The partnership will leverage real-world evidence to improve treatments and breast cancer outcomes.
Photo/Thumb have been modified. Courtesy of Caroline Davis2010 via flickr.
Precision medicine tech company Cota announced today it signed a two-year research collaboration agreement with the U.S. Food and Drug Administration (FDA) Information Exchange and Data Transformation Program — the agency’s data science and technology incubator that supports regulatory science research — to establish a study protocol with an initial focus on breast cancer.
“This FDA/Cota collaboration is a transformational public private partnership that will apply the unique new digital tools developed by Cota to a rich depository of real-world data on breast cancer,” said Andrew C. von Eschenbach, M.D., president of Samaritan Health Initiatives and former commissioner of the FDA.
The research collaboration agreement will provide the FDA with information on the evolving treatment landscape, including insight on treatment variation within the subpopulation of patients with the disease.

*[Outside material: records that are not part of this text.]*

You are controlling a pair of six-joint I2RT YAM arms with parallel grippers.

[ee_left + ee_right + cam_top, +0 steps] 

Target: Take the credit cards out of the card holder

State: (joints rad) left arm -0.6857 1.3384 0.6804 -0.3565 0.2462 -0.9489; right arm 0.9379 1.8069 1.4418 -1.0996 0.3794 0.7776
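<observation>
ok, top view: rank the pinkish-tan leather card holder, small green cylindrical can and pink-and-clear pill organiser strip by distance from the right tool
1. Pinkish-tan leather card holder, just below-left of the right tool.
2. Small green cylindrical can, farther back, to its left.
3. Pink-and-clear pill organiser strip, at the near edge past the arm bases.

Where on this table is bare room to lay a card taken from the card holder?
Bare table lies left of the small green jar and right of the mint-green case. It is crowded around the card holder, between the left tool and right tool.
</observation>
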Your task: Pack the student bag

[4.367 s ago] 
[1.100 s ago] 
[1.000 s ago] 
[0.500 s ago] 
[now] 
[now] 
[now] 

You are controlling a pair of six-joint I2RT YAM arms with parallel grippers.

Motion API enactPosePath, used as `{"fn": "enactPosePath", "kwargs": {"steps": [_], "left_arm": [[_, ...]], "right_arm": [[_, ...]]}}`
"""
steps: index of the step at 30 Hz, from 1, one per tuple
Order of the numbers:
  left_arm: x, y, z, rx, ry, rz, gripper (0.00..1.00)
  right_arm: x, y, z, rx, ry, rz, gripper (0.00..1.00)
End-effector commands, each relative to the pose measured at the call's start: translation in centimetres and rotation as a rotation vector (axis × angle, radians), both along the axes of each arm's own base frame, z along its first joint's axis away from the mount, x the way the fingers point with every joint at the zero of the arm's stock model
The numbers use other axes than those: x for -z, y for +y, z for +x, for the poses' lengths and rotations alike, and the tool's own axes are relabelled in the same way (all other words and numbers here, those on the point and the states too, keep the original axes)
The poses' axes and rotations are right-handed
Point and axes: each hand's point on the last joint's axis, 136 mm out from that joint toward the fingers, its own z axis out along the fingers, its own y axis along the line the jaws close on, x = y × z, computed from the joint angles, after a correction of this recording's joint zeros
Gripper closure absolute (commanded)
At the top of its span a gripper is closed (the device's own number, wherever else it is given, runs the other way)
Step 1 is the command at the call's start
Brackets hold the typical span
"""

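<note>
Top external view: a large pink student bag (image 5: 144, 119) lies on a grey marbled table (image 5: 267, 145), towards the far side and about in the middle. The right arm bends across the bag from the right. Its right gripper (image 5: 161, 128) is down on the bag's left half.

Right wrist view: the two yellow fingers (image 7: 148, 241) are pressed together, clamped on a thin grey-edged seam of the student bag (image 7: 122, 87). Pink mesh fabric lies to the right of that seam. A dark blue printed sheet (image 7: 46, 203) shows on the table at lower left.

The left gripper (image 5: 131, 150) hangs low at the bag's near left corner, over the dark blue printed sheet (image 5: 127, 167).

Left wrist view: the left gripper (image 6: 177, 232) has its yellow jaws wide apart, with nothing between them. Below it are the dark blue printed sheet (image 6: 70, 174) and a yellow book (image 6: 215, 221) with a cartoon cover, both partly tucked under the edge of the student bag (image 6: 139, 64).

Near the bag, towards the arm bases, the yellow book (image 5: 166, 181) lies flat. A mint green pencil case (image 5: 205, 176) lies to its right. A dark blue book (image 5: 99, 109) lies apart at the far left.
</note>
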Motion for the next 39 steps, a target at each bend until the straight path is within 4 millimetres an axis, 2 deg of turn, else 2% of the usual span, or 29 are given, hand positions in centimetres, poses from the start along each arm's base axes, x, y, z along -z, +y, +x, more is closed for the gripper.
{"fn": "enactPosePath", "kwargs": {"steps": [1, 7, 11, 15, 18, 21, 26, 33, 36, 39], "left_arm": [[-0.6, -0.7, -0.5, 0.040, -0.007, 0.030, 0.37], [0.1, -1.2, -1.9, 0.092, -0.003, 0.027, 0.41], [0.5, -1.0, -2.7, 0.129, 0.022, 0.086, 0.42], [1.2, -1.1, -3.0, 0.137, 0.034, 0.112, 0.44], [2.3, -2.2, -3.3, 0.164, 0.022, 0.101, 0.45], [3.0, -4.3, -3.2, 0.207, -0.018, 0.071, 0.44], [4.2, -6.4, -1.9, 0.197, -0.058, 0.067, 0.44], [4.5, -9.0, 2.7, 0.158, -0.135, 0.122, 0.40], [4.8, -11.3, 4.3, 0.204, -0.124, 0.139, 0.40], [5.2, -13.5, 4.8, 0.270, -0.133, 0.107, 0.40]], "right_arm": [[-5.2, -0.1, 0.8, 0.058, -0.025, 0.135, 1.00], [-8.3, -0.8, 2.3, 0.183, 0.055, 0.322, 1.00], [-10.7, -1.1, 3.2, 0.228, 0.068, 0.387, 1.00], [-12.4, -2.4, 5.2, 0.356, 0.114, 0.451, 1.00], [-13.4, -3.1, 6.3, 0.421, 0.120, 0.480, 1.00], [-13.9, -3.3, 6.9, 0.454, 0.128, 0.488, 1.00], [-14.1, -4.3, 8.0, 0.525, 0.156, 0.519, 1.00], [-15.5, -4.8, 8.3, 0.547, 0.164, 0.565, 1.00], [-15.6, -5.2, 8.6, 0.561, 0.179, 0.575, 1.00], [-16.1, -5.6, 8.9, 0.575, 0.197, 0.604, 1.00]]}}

The research could expand to other cancer types and explore disease characteristics, treatment patterns and patient outcomes for the broader application of precision medicine.
“This pilot project has the potential to contribute to the foundation for the FDA’s response to the 21st Century Cures (Act) legislation’s mandate to incorporate real-world evidence into a modern regulatory decision processes that accelerate the benefits of precision medicine,” von Eschenbach said.
The agreement could support the FDA’s goal to understand the broader treatment of cancer through the application of real-world evidence.
Mike Doyle, CEO of Cota, told Inside Digital Health™ that the clinical research is entering a new period of discovery combining real-world data and evidence. Doyle said that researchers are committed to putting the patient first and enhancing protocols.
“I think this is the beginning of a whole new era in drug discovery and research using data,” he said. “I can imagine 10 years from now that we look back at a period in which the FDA is embracing new approaches to aid in the discovery of drugs that are going to help patients.”
He said that access to data is incredibly important, along with scrubbing and categorizing them to make sure they are research-grade.
The real-world evidence generated will be enriched using the Cota Nodal Address patient classification system, which could allow for a better understanding of the variance of treatment and outcomes.
Doyle said that the system allows researchers to create cohorts of patients that have similar genotypical and phenotypical characteristics, which is important for clinical trials.
“As the oncology and precision medicine landscape continues to rapidly evolve, we are excited to be on the front lines, aiding in developing a strong understanding of the functions of (real-world evidence) and improving the lives of cancer patients everywhere,” Doyle said in today’s announcement.